Client Alert: Shareholder Activists in the Spotlight
Key trends in proxy battles and corporate governance.
Angry, dispirited investors are driving fundamental changes in the realm of the corporate proxy battle. The data tells the story: leading shareholder consultancy RiskMetrics found that there has been a 27 percent increase in proxy battles so far this year. In contested situations, dissident shareholders were successful this year in obtaining at least one board seat in over 70 percent of those contests.
Most recently in this respect, The New York Times’ Gretchen Morgenson focused on the TXI proxy fight with a highly favorable bias towards the dissident shareholders at Shamrock Holdings. Her story highlighted the many allies that joined Shamrock in its proxy fight of the construction materials maker, as more than 80 percent of the shares cast at the meeting were voted against the incumbent directors.
These developments highlight a couple of key trends, which we believe are of interest for our clients and Friends of the Firm:
- The institutionalization and growing legitimacy of the proxy fight is beginning to shift the informal burden of proof that had once prevailed in favor of companies. After brutal losses over the past two years, shareholders might be far more inclined to agree with a dissident from the outset (particularly if the dissident is an “established” fund) that change in the boardroom is warranted. From an investor relations perspective, this tendency mandates consideration of far more involved, deliberate, and sustained campaigns to defeat dissident proposals.
- Along the same lines, corporate governance trends point to a growing recognition that proxy fights can be an effective governance tool. To underscore the point, HealthSouth Corp. recently announced it would reimburse activist shareholders for the “reasonable” expense of nominating a successful dissident board member.
- Third, established institutional investors that may have previously remained muted during an activist battle are getting more comfortable with the notion of aligning themselves with activists. The TXI proxy fight is a prime example of this, as Shamrock was joined in the battle by public pension investors and private mutual funds. Reuters recently cited a couple of factors driving this change: (1) institutional investors have faced criticism for their steep losses and failure to actively manage their positions; and (2) the financial crisis has purged short-term activists from the market, strengthening perceptions of the survivors as more credible.

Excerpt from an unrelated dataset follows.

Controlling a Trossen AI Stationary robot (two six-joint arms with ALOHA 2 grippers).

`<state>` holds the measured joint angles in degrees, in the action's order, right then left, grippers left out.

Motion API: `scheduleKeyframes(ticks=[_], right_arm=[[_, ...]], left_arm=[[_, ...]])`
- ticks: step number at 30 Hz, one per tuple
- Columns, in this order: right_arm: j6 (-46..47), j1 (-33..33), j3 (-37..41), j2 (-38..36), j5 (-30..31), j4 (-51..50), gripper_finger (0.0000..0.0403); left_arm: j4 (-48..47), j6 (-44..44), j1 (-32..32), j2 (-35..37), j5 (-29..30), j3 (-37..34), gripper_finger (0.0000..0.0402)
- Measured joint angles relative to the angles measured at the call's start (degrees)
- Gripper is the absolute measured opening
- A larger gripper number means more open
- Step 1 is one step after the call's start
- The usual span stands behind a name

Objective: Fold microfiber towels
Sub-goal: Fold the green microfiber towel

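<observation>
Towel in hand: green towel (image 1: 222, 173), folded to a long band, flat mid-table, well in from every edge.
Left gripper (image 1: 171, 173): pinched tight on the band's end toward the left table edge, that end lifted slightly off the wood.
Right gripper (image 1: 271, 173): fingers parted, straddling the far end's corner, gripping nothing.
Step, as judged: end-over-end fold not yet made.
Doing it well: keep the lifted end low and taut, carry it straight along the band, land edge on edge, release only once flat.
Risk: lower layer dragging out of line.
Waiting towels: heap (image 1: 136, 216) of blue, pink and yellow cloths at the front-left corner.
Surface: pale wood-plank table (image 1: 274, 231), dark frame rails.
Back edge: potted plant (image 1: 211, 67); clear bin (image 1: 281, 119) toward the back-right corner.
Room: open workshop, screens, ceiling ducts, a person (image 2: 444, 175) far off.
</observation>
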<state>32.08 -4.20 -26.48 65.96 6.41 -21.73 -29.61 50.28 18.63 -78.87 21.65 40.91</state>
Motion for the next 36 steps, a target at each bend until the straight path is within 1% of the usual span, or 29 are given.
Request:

These developments call for a review to ensure the following procedures are in place:
- Response Team: Create a team to respond to shareholder activism. As with other corporate special situations, this team should consist of key members of senior management, internal and outside legal counsel, proxy solicitor and public relations counsel.
- Establish Relevant IR and PR Strategies Ahead of Time: Develop and execute a thoughtful, proactive investor relations strategy built around consistent and frequent communication with shareholders. This will help ensure buy-in and build support before an activist situation takes hold.
- Monitor Shareholder Base: Closely (and frequently) monitor changes in shareholder base for buyers with a history of activism. Management should – at a minimum – be informed when relevant positions are accumulated, and a discreet contingency plan should be adopted to ensure preparedness if the situation escalates.
- Monitor Peer Group: Underperformance relative to peers can be a key trigger for activist investors. The investor relations team should maintain diligent focus in this area and objectively benchmark across performance metrics.
Amid ongoing volatility in the market, corporate boards and management teams should be sensitive to emerging trends among activist investors and, to the extent possible, ensure activist tactics are met with a commensurate and effective response.
Key Figures:
- 9.8 percent of unopposed director nominees had at least 20 percent of shares voted against them or withheld, up from 5.5 percent in 2008.
- Seventy percent of S&P 500 companies now have majority voting for directors, and many expect that number to rise in the next year.